Insomnia is difficulty falling asleep or staying asleep, or a combination of both. Insomnia may be its own diagnosis or a symptom of another physical or mental health problem. Insomnia can be separated into two categories:
• Primary insomnia is when a person is having sleep difficulties that are not associated with any other health conditions. The root cause of primary insomnia can vary greatly and include anything from stress to trauma to family challenges.
• Secondary insomnia occurs when a person is having sleep difficulties as a result of another health condition, medicine, or substance.
The length of time and how often a person experiences insomnia can vary greatly. Insomnia can be classified as:
- Transient insomnia is insomnia that comes on suddenly and lasts for a week or less. People do not typically seek treatment for transient insomnia, but may have several episodes.
- Acute insomnia (short-term insomnia) is the inability to sleep well for a month or less, and is commonly caused by stress or lifestyle factors.
- Chronic insomnia (long-term insomnia) is ongoing insomnia that may get better for brief periods only to return.
What are the Symptoms of Insomnia?
The primary symptom of insomnia is difficulty sleeping, and may include symptoms such as:
- Difficulty falling asleep
- Difficulty staying asleep
- Disturbed sleep patterns such as the lack of REM sleep
- Difficulty concentrating during the day
- Extreme fatigue
Primary insomnia has also been known to cause heightened physiological, cognitive, or emotional arousal in combination with negative conditioning for sleep. If insomnia is causing distress because the person experiencing it cannot sleep, it can lead to a vicious cycle where the more a person tries to sleep, the more he or she will have difficulty trying to sleep.
What Causes Insomnia?
Insomnia can be caused by lifestyle factors such as stress, inappropriate sleeping conditions, relationship problems, diet, excessive caffeine intake, and substance abuse. Some prescription medications can also contribute to the development of insomnia. Health problems such as frequent urination, difficulty breathing, infection, endocrine system disorders, and Alzheimer’s disease can also cause or worsen insomnia. Insomnia is a symptom of several mental health conditions including depression, anxiety, and posttraumatic stress. For some people, insomnia is the symptom of an underlying illness that finally causes them to seek medical help.

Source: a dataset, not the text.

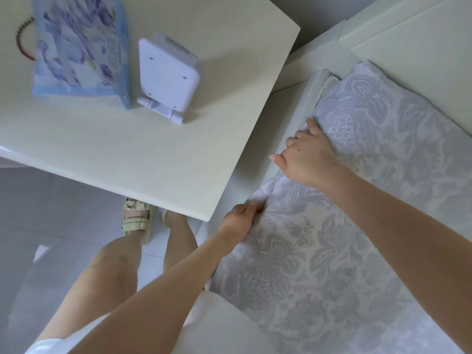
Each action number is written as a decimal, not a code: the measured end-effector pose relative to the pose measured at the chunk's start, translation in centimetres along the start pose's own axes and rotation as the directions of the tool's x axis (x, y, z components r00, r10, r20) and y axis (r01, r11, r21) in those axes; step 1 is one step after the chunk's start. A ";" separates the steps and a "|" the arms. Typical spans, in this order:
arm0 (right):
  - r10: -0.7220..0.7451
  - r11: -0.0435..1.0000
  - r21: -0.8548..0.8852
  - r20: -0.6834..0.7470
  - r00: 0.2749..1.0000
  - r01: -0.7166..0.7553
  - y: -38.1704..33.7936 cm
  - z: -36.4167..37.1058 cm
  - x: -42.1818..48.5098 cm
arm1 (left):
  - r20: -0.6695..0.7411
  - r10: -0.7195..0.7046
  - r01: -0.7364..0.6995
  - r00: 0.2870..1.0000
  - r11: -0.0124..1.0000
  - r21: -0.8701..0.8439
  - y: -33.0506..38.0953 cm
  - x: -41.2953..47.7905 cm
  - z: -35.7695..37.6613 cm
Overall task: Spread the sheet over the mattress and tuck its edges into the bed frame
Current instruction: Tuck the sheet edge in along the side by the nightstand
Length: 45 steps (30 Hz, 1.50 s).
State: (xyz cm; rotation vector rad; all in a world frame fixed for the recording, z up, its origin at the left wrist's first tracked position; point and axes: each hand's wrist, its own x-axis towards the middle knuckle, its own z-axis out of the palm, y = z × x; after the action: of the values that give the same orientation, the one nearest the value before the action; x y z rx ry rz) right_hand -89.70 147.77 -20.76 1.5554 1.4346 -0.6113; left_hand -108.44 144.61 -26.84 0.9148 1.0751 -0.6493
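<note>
Down by the bed, the bed frame (pixel 287 116) holds the mattress (pixel 322 85). We see only a pale strip of the mattress's side at the upper corner, because the sheet (pixel 332 251), grey-and-white with a leafy damask pattern, lies across the rest. Along the edge nearest us the sheet is bunched into a soft fold between our two hands, right at the gap beside the frame's side rail.

Just beside the bed stands a white bedside table (pixel 153 154). On it lies a blue floral pouch (pixel 79 47); we cannot tell what is in it. A beaded loop (pixel 20 39) peeks out from behind its left edge. Next to the pouch, a white device (pixel 168 72) stands tilted on small fold-out feet.

Our left hand (pixel 242 218) is narrowly closed, its fingers and thumb pinching the bunched edge of the sheet at the table's near corner. Our right hand (pixel 306 154) is farther up the same edge. Its fingers bend down over the sheet with the tips hidden at the gap, and its thumb sticks out free toward the table. Below the table's edge our sandals (pixel 136 218) rest on the pale floor.
</note>
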 end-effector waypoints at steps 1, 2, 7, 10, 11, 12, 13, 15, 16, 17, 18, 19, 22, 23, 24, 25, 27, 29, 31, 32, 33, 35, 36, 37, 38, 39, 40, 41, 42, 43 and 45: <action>0.012 0.998 0.068 -0.031 0.999 -0.010 -0.4 0.2 -0.5 | 0.004 0.019 -0.019 1.000 0.999 -0.030 -0.4 0.0 0.1; 0.016 0.993 0.117 -0.036 0.999 -0.012 -1.0 0.3 -0.9 | 0.005 0.047 -0.047 0.999 0.996 -0.072 -0.7 -0.1 0.1; -0.095 0.995 0.049 0.138 0.986 0.089 -4.3 0.8 -1.6 | 0.021 0.145 -0.140 0.989 0.977 -0.162 -1.7 -0.2 0.6; -0.086 0.995 0.066 0.205 0.975 0.074 -4.6 0.7 -0.2 | -0.026 0.159 -0.161 0.987 0.963 -0.216 -2.8 0.2 0.8; -0.087 0.995 0.073 0.217 0.972 0.073 -4.7 0.8 0.1 | -0.033 0.161 -0.164 0.986 0.959 -0.233 -3.1 0.2 0.8; -0.089 0.994 0.078 0.221 0.971 0.074 -4.9 1.0 0.3 | -0.034 0.161 -0.165 0.986 0.957 -0.237 -3.4 0.1 0.7; -0.091 0.994 0.076 0.220 0.971 0.076 -5.0 1.2 0.4 | -0.028 0.159 -0.161 0.987 0.955 -0.247 -3.7 0.0 0.7; -0.099 0.995 0.048 0.237 0.967 0.090 -5.1 1.1 0.5 | 0.012 0.116 -0.106 0.993 0.945 -0.310 -4.0 -0.2 0.6; -0.103 0.995 0.030 0.259 0.960 0.099 -5.1 1.1 0.4 | 0.041 0.097 -0.079 0.994 0.945 -0.319 -4.0 -0.3 0.5; -0.110 0.994 0.016 0.281 0.953 0.109 -5.0 1.0 0.1 | 0.075 0.089 -0.063 0.993 0.952 -0.300 -3.9 -0.4 0.6; -0.114 0.993 0.014 0.291 0.950 0.115 -4.8 1.1 -0.2 | 0.124 0.087 -0.051 0.988 0.961 -0.273 -3.6 -0.4 0.8; -0.116 0.993 0.021 0.286 0.951 0.115 -4.4 1.2 -0.5 | 0.186 0.080 -0.031 0.979 0.966 -0.255 -3.3 -0.3 1.2; -0.130 0.991 0.051 0.222 0.966 0.121 -3.5 2.0 -1.0 | 0.376 0.039 0.065 0.926 0.963 -0.260 -2.1 0.4 3.5; -0.131 0.991 0.067 0.206 0.970 0.119 -3.6 2.2 -0.8 | 0.419 0.016 0.112 0.908 0.954 -0.278 -1.9 0.5 4.1; -0.125 0.991 0.074 0.199 0.972 0.112 -3.7 2.4 -0.5 | 0.444 -0.008 0.158 0.896 0.940 -0.302 -1.7 0.9 4.4; -0.116 0.992 0.065 0.202 0.973 0.105 -3.9 2.7 -0.1 | 0.464 -0.009 0.179 0.886 0.929 -0.324 -1.7 1.4 4.3; -0.115 0.993 0.032 0.199 0.973 0.111 -4.3 3.1 0.7 | 0.481 0.041 0.145 0.876 0.928 -0.343 -1.9 1.9 3.3; -0.119 0.993 0.035 0.170 0.978 0.114 -4.4 3.3 1.0 | 0.411 0.026 0.112 0.911 0.945 -0.309 -2.0 1.3 1.7; -0.117 0.992 0.072 0.153 0.981 0.107 -4.1 3.4 0.7 | 0.154 -0.003 0.038 0.988 0.973 -0.228 -2.5 0.5 0.4; -0.114 0.990 0.104 0.148 0.982 0.099 -4.0 3.2 0.5 | 0.042 0.042 -0.032 0.998 0.974 -0.224 -2.9 0.2 -0.3; -0.110 0.987 0.135 0.152 0.982 0.089 -4.0 2.9 0.4 | 0.012 0.081 -0.075 0.997 0.965 -0.253 -3.3 -0.2 -0.7; -0.100 0.986 0.148 0.166 0.981 0.076 -4.3 2.1 0.0 | 0.114 0.070 -0.032 0.991 0.951 -0.309 -4.0 -0.8 -0.5; -0.090 0.989 0.127 0.154 0.984 0.070 -4.7 1.9 -0.4 | 0.181 0.033 0.022 0.983 0.956 -0.294 -4.2 -0.9 0.2; -0.073 0.994 0.094 0.120 0.990 0.062 -5.2 1.8 -0.9 | 0.227 -0.002 0.062 0.974 0.964 -0.258 -4.3 -0.7 1.3; -0.057 0.997 0.049 0.077 0.995 0.053 -5.7 1.9 -1.7 | 0.253 -0.015 0.074 0.967 0.971 -0.226 -4.3 -0.4 2.5; -0.048 0.999 0.006 0.046 0.998 0.048 -6.3 2.2 -2.5 | 0.279 -0.002 0.065 0.960 0.974 -0.216 -4.1 -0.3 3.4; -0.048 0.998 -0.028 0.040 0.998 0.049 -6.8 2.4 -3.2 | 0.318 0.020 0.056 0.948 0.972 -0.230 -3.8 -0.2 4.0; -0.052 0.997 -0.054 0.059 0.997 0.056 -7.1 2.6 -3.6 | 0.356 0.027 0.070 0.934 0.964 -0.256 -3.5 0.0 4.2; -0.055 0.996 -0.069 0.098 0.994 0.062 -7.4 2.7 -3.6 | 0.381 0.012 0.103 0.925 0.955 -0.279 -3.3 0.1 4.0; -0.051 0.996 -0.069 0.144 0.988 0.061 -7.4 2.8 -3.3 | 0.388 -0.015 0.138 0.921 0.947 -0.291 -3.3 0.0 3.5; -0.033 0.998 -0.053 0.211 0.977 0.045 -7.4 2.9 -2.3 | 0.312 -0.066 0.152 0.948 0.954 -0.258 -3.6 -0.3 2.5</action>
State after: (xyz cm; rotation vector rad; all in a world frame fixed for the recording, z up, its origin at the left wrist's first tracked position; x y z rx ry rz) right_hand -96.59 143.48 -22.30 1.3764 1.3137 -0.7291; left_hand -110.36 140.69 -27.20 0.4942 0.9183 -0.6841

Is There Treatment for Insomnia?
The treatment of insomnia varies greatly and depends primarily on its cause. Clinicians may suggest therapy or prescribe antidepressants or anti-anxiety medications for mental health conditions for which insomnia is a symptom. Insomnia caused by medical illness is typically treated secondarily to the underlying illness. Clinicians may also recommend lifestyle changes. When no cause of the insomnia can be found, clinicians may recommend a sleep study to determine if disordered sleep patterns might be contributing to symptoms. People in treatment for insomnia may be prescribed sleeping medication when no other cause of insomnia can be found.
Common treatments for insomnia include:
- Cognitive behavioral therapy (CBT): CBT is the front-line approach recommended by the American Association of Sleep Medicine. Some researchers suggest a combination of medication and CBT may be the best treatment for chronic insomnia.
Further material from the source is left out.